I have been diabetic for a little while but want to take control and be really healthy. I haven't really exercised regularly before as I find it lowers my blood sugar. I'm a little overweight and would really like to lose weight. I always find though, that when I exercise I end up eating more as my blood sugar goes low afterwards or a bit later on-in the evening or night. I don't see the point in exercising if I'm going to eat more-as I put on weight rather then lose it. I would really love any help I can on this subject. 

Thanks Kareen


----------



## Robster65 (Oct 30, 2011)

Hi kareen. Welcome. 

Depending on which insulin regime you're on, the idea is to lower your insulin dose before and after by just enough to offset the lowering of your BG.

If you're on MDI (basal/bolus) or a pump it's fairly straightforward. If you're on two a day with mixed insulins, it's a bit more tricky.

Rob


----------



## Northerner (Oct 30, 2011)

Hi Kareen, welcome to the forum  Exercise can be a tricky thing to get right, and much of it is building up experience through trial and error. What insulin regime are you on? If you are on a slow and a fast acting insulin (4-5 injections a day) then you might need to reduce your pre-and post-exercise doses to try and stop yourself from going low and needing to treat it with extra food. You would need to test before exercising and then test at regular intervlas. If you find you are going low fairly quickly then try reducing your pre-exercise insulin dose. Exercise will make you more sensitive to insulin, but when this sensitivity kicks in can vary from person to person, and may last anything from 10-48 hours! It really is very individual.

Try not to worry about 'topping up' with sips of energy/sugary drinks if you need them. The effects of regular exercise will speed up your metabolism and you will continue to burn calories long after you have finished your exercise session. Also, many people find that as they get fitter they are more stable and it is only when you then step up a gear that you need to start watching your levels closely again.

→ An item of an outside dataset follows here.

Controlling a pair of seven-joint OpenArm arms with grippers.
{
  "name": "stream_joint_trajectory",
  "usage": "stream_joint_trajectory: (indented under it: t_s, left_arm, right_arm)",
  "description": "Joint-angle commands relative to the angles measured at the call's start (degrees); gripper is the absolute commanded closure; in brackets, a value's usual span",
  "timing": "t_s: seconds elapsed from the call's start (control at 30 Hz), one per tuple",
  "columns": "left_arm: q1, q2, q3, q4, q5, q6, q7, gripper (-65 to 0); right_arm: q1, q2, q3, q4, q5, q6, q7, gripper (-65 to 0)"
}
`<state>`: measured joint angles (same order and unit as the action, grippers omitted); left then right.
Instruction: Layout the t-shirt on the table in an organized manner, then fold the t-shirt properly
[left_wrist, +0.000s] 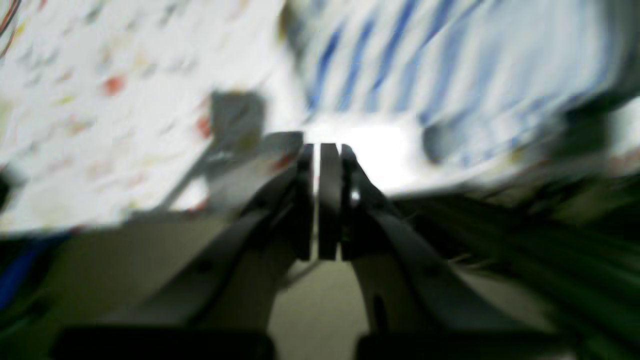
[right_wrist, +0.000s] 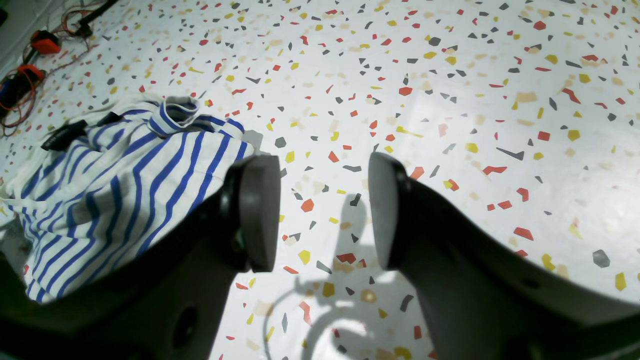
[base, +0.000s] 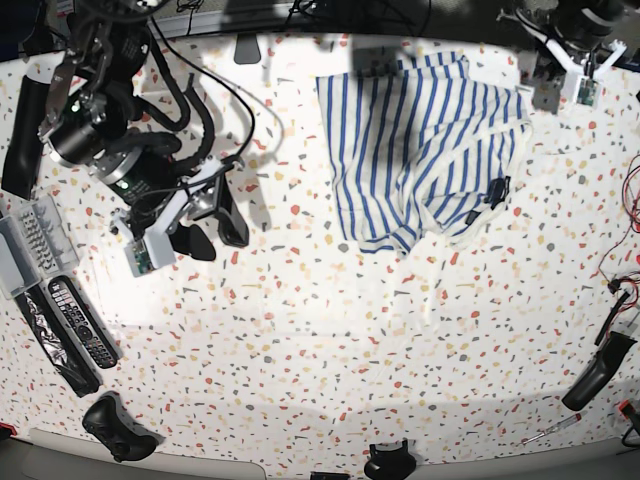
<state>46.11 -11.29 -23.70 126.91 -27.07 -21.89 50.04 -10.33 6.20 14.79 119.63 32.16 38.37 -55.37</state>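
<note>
**One T-Shirt, Two Grippers, No Grasp**

One t-shirt lay crumpled on the table, partly spread, with folds along its lower edge and a small dark label showing near one corner.

The right gripper hung above bare tabletop with its jaws parted and nothing between them. In the right wrist view the shirt lay to the left of this claw, just beyond one finger and clear of the pads. In the base view this claw was well apart from the garment.

The left gripper appeared heavily blurred in the left wrist view. Its jaws stood nearly together, with only a thin gap, and no cloth was visible between them. Striped fabric lay ahead of this claw.

Two remote controls lay side by side beyond the right arm. No containers were identifiable.
</note>
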Motion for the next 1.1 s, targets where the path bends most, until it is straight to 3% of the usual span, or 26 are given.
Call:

I am a runner and when I was diagnosed I got an excellent book Diabetic Athlete's Handbook, which is great for explaining how exercise affects you as a person with diabetes. Another good book is Think Like a Pancreas.

So, test so that you can build up a picture of how your chosen exercise affects you, then you will be able to limit the lows and get the most from your exercise. An added bonus is that, in becoming more sensitive to insulin, you will need less of it and this in itself can help!


----------



## Kareen_butterfly (Oct 30, 2011)

*Thanks*

Thanks for your help. Recently, I have been adjusting my insulin on days I have been exercising. I havent been doing it for long so I guess it is a case of trail and error and noting down what works and when. Sometimes I seem to get it right and others I get it very wrong-today I was really high afterwards. I think I need to get into the habit of testing myself before and afterwards rather than just afterwards.

Thank you-lots to think about.

Kareen


----------



## Kareen_butterfly (Oct 30, 2011)

Thanks northener,

Good to have some advice from an experienced diabetic exerciser. I will be less afraid to top up on energy drinks etc if I need them. I have felt frustrated when I need to exercise as I feel like it has all been nothing. I think lots of monitoring is the answer-at least I know it isn't forever. I inject with each meal and then have another injection to help keep me stable through out the day.

Thanks kareen


----------



## Robster65 (Oct 30, 2011)

Kareen_butterfly said:


> Thanks northener,
> 
> Good to have some advice from an experienced diabetic exerciser. I will be less afraid to top up on energy drinks etc if I need them. I have felt frustrated when I need to exercise as I feel like it has all been nothing. I think lots of monitoring is the answer-at least I know it isn't forever. I inject with each meal and then have another injection to help keep me stable through out the day.
> 
> Thanks kareen


 
It's what's generally known as basal/bolus kareen. The basal is the once a day (or sometimes twice) and the bolus is the quick acting before meals.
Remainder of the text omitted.